Building guidelines can be long and confusing but they're worthwhile, says Peter Mayer
The weather is getting worse, so we are told. Evidence from weather records is compelling: there is a gradual increase in the annual number of severe storms, in recent years individual storms have been more severe and about 33 tornadoes are reported each year.

Roof coverings are particularly vulnerable to wind damage. After 12 years of exposure to design and construction practice for insurance purposes, our company, Building Performance Group, has built up a great deal of inside knowledge about the causes of building failures. Feedback from Building LifePlans insurance shows that many failures result from guidance in published codes and standards not being implemented.

In short, most failures – apart from being costly – are avoidable.

The problem
The faster the wind blows the more it produces areas of suction when it is deflected and accelerated over the roof of a building. The degree of suction increases at edges – verges, hips and eaves – and at low roof pitches; a roof at a 17.5º pitch is more vulnerable than one at 30º. Flat roofs are notoriously prone to wind damage.

The local action of wind generates suction forces strong enough to dislodge slates, tiles and even sheet metal coverings.

The storm of October 1987 caused an estimated £1.9bn in damage, most of which could have been avoided if protection had been provided in accord with modern good practice.

There are well-defined solutions to minimise the risk of wind damage to roofs, but unfortunately they are all too often buried in the detail of good practice guidance, British and European standards and manufacturers' information.

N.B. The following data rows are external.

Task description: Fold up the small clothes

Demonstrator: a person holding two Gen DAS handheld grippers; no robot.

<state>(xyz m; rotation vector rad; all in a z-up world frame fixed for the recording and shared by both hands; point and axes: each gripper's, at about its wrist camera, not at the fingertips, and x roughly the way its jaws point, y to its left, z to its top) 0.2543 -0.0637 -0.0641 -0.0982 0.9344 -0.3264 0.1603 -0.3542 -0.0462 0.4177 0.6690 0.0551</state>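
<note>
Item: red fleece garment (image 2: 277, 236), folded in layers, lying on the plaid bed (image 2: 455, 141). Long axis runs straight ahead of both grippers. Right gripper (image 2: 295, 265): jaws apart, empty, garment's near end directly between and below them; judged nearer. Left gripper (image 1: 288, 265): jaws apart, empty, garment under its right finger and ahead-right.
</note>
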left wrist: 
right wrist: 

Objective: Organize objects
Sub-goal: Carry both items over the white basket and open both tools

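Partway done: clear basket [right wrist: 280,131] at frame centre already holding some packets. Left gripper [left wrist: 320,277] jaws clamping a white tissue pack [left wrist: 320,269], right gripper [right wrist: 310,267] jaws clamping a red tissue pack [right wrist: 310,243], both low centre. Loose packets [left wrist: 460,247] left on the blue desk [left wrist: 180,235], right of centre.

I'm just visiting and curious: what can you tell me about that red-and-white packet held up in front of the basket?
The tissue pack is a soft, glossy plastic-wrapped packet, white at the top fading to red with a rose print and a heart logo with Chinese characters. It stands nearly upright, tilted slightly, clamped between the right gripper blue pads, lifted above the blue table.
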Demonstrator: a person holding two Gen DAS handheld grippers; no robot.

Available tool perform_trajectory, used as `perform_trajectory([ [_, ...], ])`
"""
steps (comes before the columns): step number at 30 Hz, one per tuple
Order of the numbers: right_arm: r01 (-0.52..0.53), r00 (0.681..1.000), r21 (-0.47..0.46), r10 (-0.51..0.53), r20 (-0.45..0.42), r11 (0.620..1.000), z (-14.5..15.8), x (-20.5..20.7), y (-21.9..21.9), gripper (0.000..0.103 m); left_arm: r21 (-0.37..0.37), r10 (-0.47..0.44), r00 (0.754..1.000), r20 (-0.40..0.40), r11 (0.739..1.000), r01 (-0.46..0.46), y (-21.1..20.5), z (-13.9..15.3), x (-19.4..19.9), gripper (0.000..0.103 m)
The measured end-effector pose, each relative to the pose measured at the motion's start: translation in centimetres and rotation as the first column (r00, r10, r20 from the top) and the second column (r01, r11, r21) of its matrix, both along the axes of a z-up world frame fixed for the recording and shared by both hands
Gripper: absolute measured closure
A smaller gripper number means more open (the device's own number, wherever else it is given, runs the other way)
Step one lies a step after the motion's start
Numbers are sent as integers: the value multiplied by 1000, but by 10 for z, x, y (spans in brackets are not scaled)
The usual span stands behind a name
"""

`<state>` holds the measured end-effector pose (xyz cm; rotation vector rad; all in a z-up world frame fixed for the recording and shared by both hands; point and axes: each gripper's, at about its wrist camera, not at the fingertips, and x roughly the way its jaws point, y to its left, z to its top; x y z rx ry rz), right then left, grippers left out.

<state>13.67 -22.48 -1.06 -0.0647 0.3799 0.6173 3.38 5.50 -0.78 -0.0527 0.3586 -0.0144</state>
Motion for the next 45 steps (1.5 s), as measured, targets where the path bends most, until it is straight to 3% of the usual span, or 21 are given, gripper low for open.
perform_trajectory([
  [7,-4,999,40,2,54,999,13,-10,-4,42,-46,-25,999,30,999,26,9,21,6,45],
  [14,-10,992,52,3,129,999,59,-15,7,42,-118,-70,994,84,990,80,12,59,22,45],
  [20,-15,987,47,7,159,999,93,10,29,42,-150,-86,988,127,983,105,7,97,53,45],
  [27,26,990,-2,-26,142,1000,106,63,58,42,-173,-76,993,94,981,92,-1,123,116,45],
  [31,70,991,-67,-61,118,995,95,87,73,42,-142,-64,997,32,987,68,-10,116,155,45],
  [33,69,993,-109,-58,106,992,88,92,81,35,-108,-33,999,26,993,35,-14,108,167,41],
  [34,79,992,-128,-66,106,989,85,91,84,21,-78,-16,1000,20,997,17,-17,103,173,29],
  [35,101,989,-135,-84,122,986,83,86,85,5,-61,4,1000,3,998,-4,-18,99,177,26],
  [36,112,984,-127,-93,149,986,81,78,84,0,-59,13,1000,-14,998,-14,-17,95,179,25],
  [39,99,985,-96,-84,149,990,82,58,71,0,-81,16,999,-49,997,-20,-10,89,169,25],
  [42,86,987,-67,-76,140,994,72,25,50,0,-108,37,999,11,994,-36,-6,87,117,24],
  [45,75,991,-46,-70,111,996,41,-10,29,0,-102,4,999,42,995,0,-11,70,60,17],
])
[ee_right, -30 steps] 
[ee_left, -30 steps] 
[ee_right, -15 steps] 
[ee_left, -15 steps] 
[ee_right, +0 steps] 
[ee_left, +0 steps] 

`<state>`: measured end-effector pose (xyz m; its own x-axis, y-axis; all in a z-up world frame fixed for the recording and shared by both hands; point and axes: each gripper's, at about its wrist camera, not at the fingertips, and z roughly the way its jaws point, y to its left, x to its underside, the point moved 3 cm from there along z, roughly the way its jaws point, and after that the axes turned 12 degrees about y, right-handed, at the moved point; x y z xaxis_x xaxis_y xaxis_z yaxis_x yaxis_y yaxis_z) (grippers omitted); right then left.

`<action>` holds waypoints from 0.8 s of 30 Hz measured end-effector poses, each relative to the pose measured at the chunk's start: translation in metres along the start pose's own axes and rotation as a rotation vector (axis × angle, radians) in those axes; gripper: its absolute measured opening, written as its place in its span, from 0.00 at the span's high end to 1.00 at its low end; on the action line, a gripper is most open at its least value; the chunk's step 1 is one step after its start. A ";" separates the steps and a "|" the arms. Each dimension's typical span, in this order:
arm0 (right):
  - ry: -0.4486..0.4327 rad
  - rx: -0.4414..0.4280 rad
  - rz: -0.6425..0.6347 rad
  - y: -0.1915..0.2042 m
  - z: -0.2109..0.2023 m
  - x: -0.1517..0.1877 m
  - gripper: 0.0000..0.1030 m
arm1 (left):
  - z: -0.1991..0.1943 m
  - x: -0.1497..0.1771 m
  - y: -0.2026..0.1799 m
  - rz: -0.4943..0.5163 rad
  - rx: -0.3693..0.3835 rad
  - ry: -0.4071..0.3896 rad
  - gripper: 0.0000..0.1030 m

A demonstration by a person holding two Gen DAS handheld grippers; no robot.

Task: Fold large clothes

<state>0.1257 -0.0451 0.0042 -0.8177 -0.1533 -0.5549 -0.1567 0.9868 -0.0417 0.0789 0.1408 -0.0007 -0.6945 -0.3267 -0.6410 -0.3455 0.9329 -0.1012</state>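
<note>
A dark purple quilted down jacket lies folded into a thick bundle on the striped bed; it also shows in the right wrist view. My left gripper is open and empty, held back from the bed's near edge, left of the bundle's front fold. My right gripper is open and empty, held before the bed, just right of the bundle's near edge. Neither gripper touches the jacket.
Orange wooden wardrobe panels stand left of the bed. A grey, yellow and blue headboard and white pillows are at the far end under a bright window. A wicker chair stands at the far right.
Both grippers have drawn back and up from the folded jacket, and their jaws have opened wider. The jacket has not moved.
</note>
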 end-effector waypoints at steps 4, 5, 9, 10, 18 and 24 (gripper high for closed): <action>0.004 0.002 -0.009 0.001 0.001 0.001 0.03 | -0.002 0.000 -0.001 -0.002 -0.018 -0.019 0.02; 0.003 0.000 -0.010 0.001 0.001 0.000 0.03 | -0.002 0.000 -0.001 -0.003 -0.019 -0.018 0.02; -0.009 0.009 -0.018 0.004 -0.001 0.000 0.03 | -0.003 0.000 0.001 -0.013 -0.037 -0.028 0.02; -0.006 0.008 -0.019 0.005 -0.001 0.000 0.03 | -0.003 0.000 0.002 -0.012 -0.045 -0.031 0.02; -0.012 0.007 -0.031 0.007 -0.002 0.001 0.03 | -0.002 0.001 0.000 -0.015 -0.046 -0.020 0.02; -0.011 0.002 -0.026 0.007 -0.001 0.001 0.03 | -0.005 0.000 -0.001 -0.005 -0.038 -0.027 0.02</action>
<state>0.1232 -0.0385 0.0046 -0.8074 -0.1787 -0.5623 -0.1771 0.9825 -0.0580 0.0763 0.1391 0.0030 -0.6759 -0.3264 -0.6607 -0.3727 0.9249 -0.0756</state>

What to look out for on drawings and in specifications
Designers should ensure that explicit fixing specifications are clearly defined for the type, size and "lap" of roof covering, the pitch of roof and the exposure of the site.

The "lap" is the amount each tile or slate covers the one below. This should be indicated on drawings or specification, and be suited to the exposure to avoid uncertainty on site.

Resist the temptation to simply quote a British Standard – the Code of Practice for Tiling and Slating is 84 pages long and only parts of it will be applicable to your roof. For instance:

  • large slates (500 mm × 250 mm and bigger) should be centre-nailed, not head-nailed, especially in exposed locations. Nailing at the top of the slate – the "head" – increases leverage, which means the slates are more readily lifted by the wind

  • the size and type of nails to be used should be stated

  • the nailing frequency should be stated. Typically, the end tile or slate in every course at verges or abutments, at each side of valleys or hips should always be nailed, bedded in mortar or clipped. Similarly, every eave and ridge course (two courses for plain tiles), and all types of ridge and hip tile should be nailed.

    What to look out for on-site
    Roofers need to realise the design details as above, but they also need to consider that:

  • thick mortar bedding – for ridges over deeply profiled tiles, for example – should be packed with small pieces of tile ("slips" or "gallets") to reduce the volume of mortar, and so minimise the risk of shrinkage, cracking and displacement

  • hip irons should always be provided to provide restraint to the end of hip tiles

  • care must be taken in the selection and setting out of slated and tiled roof coverings to avoid small, poorly-fixed (and sometimes unfixed) cut pieces at junctions

  • one-and-a-half width slates and tiles must be used at verges and abutments.